Super Tanks from Simple Change?
Annual 1960 Air Trails Hobbies for Young Men

Annual Edition 1960 Air Trails
Annual Edition 1960 Air Trails Cover - Airplanes and RocketsTable of Contents

These pages from vintage modeling magazines like Flying Aces, Air Trails, American Modeler, American Aircraft Modeler, Young Men, Flying Models, Model Airplane News, R/C Modeler, captured the era. All copyrights acknowledged.

In this article appearing in the 1960 Annual edition of Air Trails magazine, author Robert Angel introduces his "Uni−Flow" concept for U-Control (aka control line, C/L) model airplanes. His method modifies the standard wedge type metal fuel tank to operate on the same principle as an office water cooler. By adding a strategically placed additional brass tubing vent, Mr. Angel contends the pressure on the inside of the tank remains fairly constant as the vacuum from the engine's carburetor draws fuel. This is preferred to pressurizing the fuel tank via either a tap on the crankcase or off the muffler (which there were not a lot of in 1960. Whether or not the Uni−Flow arrangement is any better than a standard vent line or pressurization is still a matter of debate half a century later, as can be seen in this StuntHanger.com forum thread. In fact, it seems the standard C/L metal fuel tank is a form of uni−flow, as evidenced by the "Uniflow Fuel Tank" line built and sold by Brodak.. A search on "uni−flow fuel tank" will turn up other discussions like this one on  FlyingLines.com .

Super Tanks from Simple Change?

Super Tanks from Simple Change?, Annual 1960 Air Trails - Airplanes and RocketsBy Robert L. Angel

This improved tank I call the "Uni-Flow," because it provides a uniform fuel flow, eliminating the tendency found in most tanks to "lean-out" the engine as the fuel level drops during a flight.

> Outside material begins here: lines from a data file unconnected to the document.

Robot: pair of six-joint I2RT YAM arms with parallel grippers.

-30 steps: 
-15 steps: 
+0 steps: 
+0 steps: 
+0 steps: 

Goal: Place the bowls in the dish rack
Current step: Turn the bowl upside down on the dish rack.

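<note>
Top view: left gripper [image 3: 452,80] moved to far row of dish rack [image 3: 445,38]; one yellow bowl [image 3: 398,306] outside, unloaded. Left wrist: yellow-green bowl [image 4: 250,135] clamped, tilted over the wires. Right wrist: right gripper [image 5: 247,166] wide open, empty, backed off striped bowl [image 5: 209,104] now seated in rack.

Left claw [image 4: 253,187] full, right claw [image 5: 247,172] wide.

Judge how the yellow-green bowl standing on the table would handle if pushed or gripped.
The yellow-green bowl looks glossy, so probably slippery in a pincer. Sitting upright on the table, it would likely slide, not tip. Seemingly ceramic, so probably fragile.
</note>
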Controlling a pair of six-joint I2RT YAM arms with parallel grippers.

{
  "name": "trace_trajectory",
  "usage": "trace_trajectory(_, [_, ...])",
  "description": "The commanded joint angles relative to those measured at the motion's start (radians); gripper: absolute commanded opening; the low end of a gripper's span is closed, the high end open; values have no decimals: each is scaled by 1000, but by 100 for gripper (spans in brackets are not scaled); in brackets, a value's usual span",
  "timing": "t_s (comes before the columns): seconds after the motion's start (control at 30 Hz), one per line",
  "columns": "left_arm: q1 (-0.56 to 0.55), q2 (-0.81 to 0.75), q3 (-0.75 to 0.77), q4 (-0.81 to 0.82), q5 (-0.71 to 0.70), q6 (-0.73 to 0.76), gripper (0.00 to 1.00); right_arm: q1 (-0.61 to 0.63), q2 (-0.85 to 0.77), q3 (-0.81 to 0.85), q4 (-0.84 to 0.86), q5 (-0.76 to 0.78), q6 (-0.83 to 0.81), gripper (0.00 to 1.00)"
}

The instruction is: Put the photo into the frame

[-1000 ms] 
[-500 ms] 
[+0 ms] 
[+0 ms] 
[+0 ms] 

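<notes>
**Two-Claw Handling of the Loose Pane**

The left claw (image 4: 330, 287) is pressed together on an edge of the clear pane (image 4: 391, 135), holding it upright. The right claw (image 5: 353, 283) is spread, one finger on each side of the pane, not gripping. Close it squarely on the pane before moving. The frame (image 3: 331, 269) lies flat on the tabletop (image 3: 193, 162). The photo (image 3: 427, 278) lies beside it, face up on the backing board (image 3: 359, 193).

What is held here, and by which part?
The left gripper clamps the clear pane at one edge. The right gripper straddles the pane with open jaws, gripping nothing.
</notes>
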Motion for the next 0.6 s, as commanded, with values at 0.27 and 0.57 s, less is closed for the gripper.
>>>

The system, developed primarily for U-control flying, can be used on almost any type of powered model where this lean-out tendency is a problem. Properly made and installed, a tank of this type will provide a steady engine run throughout an entire flight, unaffected by the lowering fuel level.

Before getting into details on the Uni-Flow Tank, let's see why even the best performing stunt engines with a high fuel draw cannot completely overcome this leaning out tendency of the tanks now in general use. By calculation, a U-control plane flying 75 miles per hour on 60' lines experiences a centrifugal force of 6.3 G's, or, 6.3 times the force of gravity. Assume that this plane has a standard wedge tank, 2 inches wide. The change in fuel pressure, due to centrifugal force, from the beginning to the end of a flight, is 6.3 times 2 inches, or, the equivalent of more than 12 inches height change in a standard fuel level test.

 

 

 

 

Most flyers offset this fuel pressure change by setting the engine a little too rich for the beginning of the flight, expecting it "come in" during the middle of the flight, and then possibly run a little lean toward the end. Various balloon and engine powered pressure tanks have been used, usually with pressure regulators to minimize the pressure change tendency. Pressure tanks which can be very effective generally require a little too much care in preparation and use for the average Sunday flyer.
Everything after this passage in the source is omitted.